**Work item:** The reply should be an exact repeat of the listing, with no pictures in it.

**Input data:**

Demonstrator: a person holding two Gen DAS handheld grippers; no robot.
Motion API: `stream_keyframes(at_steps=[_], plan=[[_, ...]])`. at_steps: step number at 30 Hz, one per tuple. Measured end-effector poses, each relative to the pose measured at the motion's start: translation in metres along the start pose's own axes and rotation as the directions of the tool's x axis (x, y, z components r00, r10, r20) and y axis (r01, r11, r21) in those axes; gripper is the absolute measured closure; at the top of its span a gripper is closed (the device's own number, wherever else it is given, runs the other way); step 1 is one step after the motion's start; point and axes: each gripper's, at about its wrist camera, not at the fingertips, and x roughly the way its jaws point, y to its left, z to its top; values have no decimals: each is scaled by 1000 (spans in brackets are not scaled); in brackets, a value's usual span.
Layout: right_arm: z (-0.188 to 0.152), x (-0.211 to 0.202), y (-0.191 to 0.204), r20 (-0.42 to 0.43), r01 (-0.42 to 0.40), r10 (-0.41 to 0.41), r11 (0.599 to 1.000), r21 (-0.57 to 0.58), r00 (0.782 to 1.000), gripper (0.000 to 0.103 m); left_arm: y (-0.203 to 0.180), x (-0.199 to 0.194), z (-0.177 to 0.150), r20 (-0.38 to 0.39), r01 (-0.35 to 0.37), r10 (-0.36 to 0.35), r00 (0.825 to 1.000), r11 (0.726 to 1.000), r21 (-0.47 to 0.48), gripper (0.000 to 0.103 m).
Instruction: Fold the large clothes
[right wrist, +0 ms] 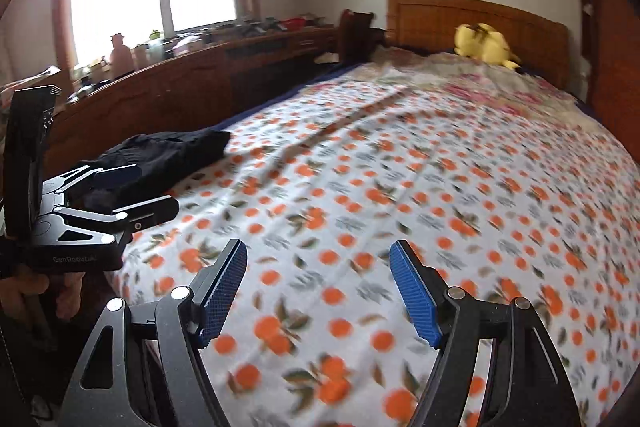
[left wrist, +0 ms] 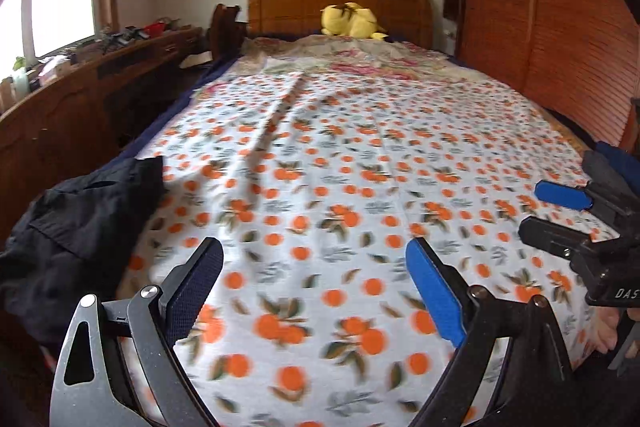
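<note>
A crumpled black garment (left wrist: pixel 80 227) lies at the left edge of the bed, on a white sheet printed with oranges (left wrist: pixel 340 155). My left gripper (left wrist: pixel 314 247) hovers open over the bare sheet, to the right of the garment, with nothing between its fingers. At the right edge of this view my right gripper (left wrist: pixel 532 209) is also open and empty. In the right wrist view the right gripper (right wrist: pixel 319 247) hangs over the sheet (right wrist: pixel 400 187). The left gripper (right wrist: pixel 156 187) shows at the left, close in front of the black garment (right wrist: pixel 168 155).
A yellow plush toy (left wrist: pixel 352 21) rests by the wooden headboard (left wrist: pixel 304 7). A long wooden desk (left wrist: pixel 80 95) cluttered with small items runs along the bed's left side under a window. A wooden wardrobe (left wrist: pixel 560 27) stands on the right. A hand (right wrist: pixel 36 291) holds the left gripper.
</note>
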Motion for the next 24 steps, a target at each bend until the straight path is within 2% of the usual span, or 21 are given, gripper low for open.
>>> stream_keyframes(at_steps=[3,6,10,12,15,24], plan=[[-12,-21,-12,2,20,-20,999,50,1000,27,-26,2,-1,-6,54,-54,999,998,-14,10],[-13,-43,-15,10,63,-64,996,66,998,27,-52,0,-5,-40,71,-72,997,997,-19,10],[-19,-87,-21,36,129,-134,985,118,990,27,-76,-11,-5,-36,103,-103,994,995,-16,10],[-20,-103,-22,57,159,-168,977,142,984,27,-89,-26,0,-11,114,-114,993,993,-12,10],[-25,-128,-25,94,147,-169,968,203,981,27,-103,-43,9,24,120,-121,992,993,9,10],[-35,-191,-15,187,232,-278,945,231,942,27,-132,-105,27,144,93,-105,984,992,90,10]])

**Output:**
Demonstrator: a person holding two Gen DAS handheld grippers; no robot.
Motion API: `stream_keyframes(at_steps=[_], plan=[[_, ...]])`. at_steps: step number at 30 Hz, one per tuple. Measured end-effector poses, each relative to the pose measured at the motion's start: translation in metres along the start pose's own axes and rotation as the directions of the tool's x axis (x, y, z components r00, r10, r20) and y axis (r01, r11, r21) in those axes; gripper is the absolute measured closure; at the top of its span a gripper is closed (the device's own number, wherever else it is given, runs the other way); step 1 is one step after the motion's start; point and axes: each gripper's, at about its wrist camera, not at the fingertips, and x roughly the way its jaws point, y to its left, z to its top; values have no decimals: each is scaled by 1000 (spans in brackets are not scaled); in brackets, a value's usual span.
Layout: right_arm: z (-0.188 to 0.152), x (-0.211 to 0.202), y (-0.191 to 0.204), r20 (-0.42 to 0.43), r01 (-0.42 to 0.40), r10 (-0.41 to 0.41), r11 (0.599 to 1.000), r21 (-0.57 to 0.58), r00 (0.782 to 1.000), gripper (0.000 to 0.103 m); left_arm: y (-0.203 to 0.180), x (-0.199 to 0.194), z (-0.177 to 0.150), r20 (-0.38 to 0.39), r01 (-0.35 to 0.37), r10 (-0.36 to 0.35), r00 (0.825 to 1.000), r11 (0.726 to 1.000), r21 (-0.47 to 0.48), gripper (0.000 to 0.103 m).
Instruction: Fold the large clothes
[right wrist, +0 ms] 
[left wrist, +0 ms] 
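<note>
A crumpled black garment (left wrist: pixel 80 227) lies at the left edge of the bed, on a white sheet printed with oranges (left wrist: pixel 340 155). My left gripper (left wrist: pixel 314 247) hovers open over the bare sheet, to the right of the garment, with nothing between its fingers. At the right edge of this view my right gripper (left wrist: pixel 532 209) is also open and empty. In the right wrist view the right gripper (right wrist: pixel 319 247) hangs over the sheet (right wrist: pixel 400 187). The left gripper (right wrist: pixel 156 187) shows at the left, close in front of the black garment (right wrist: pixel 168 155).
A yellow plush toy (left wrist: pixel 352 21) rests by the wooden headboard (left wrist: pixel 304 7). A long wooden desk (left wrist: pixel 80 95) cluttered with small items runs along the bed's left side under a window. A wooden wardrobe (left wrist: pixel 560 27) stands on the right. A hand (right wrist: pixel 36 291) holds the left gripper.
</note>
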Motion for the next 24 steps, a target at each bend until the straight path is within 2% of the usual span, or 21 are given, gripper low for open.
>>> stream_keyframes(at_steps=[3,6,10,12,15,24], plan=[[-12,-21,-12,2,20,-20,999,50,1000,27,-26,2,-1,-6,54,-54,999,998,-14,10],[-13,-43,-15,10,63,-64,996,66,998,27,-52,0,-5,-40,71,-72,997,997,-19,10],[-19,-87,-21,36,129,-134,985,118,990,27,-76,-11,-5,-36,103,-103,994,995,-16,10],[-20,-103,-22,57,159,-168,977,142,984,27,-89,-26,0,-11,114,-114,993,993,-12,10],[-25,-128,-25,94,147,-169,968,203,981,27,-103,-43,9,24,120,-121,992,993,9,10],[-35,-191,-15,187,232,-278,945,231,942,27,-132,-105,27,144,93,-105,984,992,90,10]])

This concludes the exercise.